M [S] reproche à l'huissier d'avoir procédé ainsi alors qu'il affirme que contrairement aux déclarations qui ont été faites à celui-ci, il s'agissait de sa véritable adresse, et il produit un bulletin de paie de l'année 2018 sur lequel cette même adresse figure toujours. Ce faisant, il ne prétend pas que le 18 juillet 2014 il était chez lui lors du passage de l'huissier, ni n'explique comment celui-ci aurait pu le toucher à personne dès lors que son nom ne figurait ni sur les boites aux lettres ni sur l'interphone, et il ne s'explique pas davantage sur cette anomalie pour une personne qui prétend être officiellement domiciliée depuis plusieurs années dans l'immeuble dont il s'agit.
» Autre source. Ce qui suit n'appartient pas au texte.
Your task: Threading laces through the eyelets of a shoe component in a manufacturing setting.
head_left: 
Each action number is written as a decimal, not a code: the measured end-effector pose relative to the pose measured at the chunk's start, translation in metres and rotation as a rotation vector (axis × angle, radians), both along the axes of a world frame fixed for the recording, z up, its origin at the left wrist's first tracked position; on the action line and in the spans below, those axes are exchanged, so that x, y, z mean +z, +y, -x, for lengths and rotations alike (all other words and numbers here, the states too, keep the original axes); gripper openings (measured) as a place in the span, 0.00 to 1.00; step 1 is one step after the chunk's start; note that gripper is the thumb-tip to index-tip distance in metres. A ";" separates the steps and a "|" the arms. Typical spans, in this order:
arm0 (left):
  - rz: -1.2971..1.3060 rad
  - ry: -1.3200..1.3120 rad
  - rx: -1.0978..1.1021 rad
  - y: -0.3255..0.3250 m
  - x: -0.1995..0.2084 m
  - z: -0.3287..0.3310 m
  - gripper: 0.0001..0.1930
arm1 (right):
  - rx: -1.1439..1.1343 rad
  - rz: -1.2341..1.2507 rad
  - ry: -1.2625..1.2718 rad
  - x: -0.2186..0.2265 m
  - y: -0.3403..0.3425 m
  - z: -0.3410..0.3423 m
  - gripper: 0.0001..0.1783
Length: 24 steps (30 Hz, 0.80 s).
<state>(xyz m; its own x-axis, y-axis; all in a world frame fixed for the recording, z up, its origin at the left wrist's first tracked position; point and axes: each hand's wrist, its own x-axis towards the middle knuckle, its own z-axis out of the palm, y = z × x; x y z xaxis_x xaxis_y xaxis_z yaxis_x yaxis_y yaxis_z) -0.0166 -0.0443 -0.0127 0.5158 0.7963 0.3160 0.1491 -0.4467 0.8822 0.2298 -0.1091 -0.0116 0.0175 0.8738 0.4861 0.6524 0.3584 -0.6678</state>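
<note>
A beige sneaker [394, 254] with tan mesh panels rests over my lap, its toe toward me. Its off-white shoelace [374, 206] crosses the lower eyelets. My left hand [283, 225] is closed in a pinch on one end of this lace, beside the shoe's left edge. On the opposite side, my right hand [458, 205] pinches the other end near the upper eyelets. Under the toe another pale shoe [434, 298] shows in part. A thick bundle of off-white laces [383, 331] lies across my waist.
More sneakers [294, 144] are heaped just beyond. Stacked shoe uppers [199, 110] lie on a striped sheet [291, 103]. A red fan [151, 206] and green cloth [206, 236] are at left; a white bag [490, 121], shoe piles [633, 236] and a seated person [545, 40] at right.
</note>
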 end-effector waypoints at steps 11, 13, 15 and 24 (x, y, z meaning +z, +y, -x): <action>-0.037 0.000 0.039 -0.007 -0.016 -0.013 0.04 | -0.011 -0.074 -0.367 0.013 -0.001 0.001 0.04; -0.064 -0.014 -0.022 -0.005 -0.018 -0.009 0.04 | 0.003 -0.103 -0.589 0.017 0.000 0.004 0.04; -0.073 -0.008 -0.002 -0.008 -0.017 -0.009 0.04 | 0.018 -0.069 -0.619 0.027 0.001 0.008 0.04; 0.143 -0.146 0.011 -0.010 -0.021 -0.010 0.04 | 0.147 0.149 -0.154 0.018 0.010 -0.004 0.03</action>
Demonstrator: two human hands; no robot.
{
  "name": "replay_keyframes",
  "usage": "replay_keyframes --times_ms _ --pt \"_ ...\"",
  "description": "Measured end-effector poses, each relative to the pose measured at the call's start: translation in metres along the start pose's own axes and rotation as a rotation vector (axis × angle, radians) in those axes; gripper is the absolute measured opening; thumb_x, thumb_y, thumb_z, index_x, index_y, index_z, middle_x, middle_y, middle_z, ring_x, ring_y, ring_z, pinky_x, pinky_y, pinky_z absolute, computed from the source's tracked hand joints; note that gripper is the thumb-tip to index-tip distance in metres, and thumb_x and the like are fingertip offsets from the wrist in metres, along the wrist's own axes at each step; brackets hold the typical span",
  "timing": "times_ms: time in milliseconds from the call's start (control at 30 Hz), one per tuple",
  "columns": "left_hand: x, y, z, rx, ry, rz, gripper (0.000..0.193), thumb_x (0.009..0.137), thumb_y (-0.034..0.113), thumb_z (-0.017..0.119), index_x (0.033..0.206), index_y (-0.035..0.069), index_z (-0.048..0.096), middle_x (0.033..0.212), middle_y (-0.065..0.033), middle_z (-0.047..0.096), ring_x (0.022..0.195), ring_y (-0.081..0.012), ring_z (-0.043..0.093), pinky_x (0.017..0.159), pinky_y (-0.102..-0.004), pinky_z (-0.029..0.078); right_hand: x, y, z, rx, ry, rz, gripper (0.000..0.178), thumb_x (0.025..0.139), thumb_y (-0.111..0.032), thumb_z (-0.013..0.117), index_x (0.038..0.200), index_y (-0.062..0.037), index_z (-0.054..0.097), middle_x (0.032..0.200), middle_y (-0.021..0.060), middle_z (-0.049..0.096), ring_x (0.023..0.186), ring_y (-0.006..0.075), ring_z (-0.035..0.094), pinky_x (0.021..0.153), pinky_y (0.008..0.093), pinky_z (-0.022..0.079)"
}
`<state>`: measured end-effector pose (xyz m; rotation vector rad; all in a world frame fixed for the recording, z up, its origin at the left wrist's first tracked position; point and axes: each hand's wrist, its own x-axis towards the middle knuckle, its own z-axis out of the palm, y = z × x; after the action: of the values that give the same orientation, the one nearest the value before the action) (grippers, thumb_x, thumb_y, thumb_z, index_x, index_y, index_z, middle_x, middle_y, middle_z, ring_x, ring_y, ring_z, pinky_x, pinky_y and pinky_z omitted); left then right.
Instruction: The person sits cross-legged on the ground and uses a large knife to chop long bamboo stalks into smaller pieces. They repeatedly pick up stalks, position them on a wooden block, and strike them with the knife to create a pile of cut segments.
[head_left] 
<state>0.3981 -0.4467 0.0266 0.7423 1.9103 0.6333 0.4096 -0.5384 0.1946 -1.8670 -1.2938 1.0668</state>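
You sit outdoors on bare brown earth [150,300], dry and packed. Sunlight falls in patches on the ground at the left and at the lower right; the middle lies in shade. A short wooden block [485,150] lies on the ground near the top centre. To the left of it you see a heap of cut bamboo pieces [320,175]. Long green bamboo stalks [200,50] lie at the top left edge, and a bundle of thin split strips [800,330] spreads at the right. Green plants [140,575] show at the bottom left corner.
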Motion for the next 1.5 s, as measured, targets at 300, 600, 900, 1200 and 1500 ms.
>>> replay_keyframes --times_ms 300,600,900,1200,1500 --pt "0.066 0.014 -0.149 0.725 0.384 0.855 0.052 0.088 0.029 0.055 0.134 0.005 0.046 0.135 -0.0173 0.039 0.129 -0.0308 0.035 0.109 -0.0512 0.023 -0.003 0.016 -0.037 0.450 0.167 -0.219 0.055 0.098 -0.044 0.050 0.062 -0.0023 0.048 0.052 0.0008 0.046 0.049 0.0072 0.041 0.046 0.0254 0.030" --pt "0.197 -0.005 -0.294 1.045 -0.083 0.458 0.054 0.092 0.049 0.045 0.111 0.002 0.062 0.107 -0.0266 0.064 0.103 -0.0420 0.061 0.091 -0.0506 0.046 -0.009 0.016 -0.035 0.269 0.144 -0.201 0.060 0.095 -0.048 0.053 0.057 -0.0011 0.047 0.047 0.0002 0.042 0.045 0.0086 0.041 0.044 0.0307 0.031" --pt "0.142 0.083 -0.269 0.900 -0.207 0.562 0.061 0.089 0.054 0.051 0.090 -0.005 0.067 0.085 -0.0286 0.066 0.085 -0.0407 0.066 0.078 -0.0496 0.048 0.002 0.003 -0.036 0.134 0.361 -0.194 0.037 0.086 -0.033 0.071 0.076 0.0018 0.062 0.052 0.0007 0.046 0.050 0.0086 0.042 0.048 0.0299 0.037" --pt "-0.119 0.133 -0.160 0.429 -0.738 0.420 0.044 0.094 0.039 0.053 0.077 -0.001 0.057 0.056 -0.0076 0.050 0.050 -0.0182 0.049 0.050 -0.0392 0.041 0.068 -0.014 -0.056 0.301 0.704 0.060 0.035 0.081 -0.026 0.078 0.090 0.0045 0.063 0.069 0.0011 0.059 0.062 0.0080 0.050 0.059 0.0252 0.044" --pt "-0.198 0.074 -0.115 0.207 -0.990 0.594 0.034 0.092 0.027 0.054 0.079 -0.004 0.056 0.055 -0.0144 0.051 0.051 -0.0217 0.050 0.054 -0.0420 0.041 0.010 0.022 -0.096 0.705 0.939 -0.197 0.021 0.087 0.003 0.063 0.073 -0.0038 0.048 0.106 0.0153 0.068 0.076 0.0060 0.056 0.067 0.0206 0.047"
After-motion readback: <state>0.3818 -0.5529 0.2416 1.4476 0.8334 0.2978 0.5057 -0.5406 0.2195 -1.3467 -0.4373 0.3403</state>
Enfin, il n'indique pas quel était son employeur à cette date ni par quel moyen l'huissier de justice ou son créancier étaient en mesure d'identifier son lieu de travail, étant souligné que ce n'est que depuis septembre 2019 qu'il apparaît comme étant président de la société EXIDO entre les mains de laquelle le créancier se propose de procéder à une saisie des rémunérations de M [S].
Dans cette configuration, et dès lors que contrairement à ce qu'a retenu le premier juge les dispositions de l'article L 152-1 du code des procédures civiles d'exécution ne pouvaient pas être mobilisées par l'huissier de justice au stade de la simple signification du jugement, il ne peut être lui être reproché d'avoir procédé suivant les dispositions de l'article 659 du code de procédure civile.
Il doit être observé que cette disposition prévoit que lorsque la personne à qui l'acte doit être signifié n'a ni domicile, ni résidence, ni lieu de travail connus, l'huissier de justice dresse un procès-verbal où il relate avec précision les diligences qu'il a accomplies pour rechercher le destinataire de l'acte. Le même jour ou, au plus tard, le premier jour ouvrable suivant, à peine de nullité, l'huissier de justice envoie au destinataire, à la dernière adresse connue, par lettre recommandée avec demande d'avis de réception, une copie du procès-verbal, à laquelle est jointe une copie de l'acte objet de la signification doublée d'une lettre simple. Ces formalités ont été accomplies. L'huissier n'a commis aucune erreur d'adresse et il produit la lettre recommandée qui lui et revenue avec la mention 'destinataire inconnu à l'adresse'.